PROBLEM REQUIREMENTS:
Transcribe, without alteration, only the lines from the one containing "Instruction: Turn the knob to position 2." through the last line of the material, both ends included.

PROVIDED MATERIAL:

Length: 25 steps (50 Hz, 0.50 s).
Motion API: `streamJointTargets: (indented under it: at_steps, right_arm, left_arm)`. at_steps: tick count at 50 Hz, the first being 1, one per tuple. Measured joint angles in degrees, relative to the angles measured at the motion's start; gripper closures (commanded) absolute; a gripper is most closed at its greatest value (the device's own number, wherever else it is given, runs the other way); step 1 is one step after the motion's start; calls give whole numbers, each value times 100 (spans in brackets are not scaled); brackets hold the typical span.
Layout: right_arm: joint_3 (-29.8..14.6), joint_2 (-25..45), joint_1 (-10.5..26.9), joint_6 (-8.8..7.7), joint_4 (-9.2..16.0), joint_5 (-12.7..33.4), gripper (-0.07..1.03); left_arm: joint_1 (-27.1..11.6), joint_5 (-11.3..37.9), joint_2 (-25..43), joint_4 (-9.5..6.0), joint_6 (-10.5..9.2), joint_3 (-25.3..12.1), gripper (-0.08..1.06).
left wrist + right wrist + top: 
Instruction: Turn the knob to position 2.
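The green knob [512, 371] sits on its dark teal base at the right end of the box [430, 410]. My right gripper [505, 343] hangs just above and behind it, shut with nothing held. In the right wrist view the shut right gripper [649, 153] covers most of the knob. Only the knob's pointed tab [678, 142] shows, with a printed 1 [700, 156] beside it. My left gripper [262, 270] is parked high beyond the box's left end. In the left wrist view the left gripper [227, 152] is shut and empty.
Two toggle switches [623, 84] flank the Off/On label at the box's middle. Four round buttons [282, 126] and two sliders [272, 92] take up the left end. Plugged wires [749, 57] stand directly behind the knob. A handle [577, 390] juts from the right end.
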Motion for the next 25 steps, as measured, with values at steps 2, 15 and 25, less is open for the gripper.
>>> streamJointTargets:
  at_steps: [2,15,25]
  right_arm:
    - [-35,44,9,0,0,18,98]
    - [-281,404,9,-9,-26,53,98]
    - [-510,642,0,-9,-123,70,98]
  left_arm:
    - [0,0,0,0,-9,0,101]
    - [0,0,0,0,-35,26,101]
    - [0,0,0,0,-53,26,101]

TASK ANSWER:
Instruction: Turn the knob to position 2.
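The green knob [512, 371] sits on its dark teal base at the right end of the box [430, 410]. My right gripper [505, 343] hangs just above and behind it, shut with nothing held. In the right wrist view the shut right gripper [649, 153] covers most of the knob. Only the knob's pointed tab [678, 142] shows, with a printed 1 [700, 156] beside it. My left gripper [262, 270] is parked high beyond the box's left end. In the left wrist view the left gripper [227, 152] is shut and empty.
Two toggle switches [623, 84] flank the Off/On label at the box's middle. Four round buttons [282, 126] and two sliders [272, 92] take up the left end. Plugged wires [749, 57] stand directly behind the knob. A handle [577, 390] juts from the right end.
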Motion for the next 25 steps, as measured, with values at steps 2, 15 and 25, less is open for the gripper.
>>> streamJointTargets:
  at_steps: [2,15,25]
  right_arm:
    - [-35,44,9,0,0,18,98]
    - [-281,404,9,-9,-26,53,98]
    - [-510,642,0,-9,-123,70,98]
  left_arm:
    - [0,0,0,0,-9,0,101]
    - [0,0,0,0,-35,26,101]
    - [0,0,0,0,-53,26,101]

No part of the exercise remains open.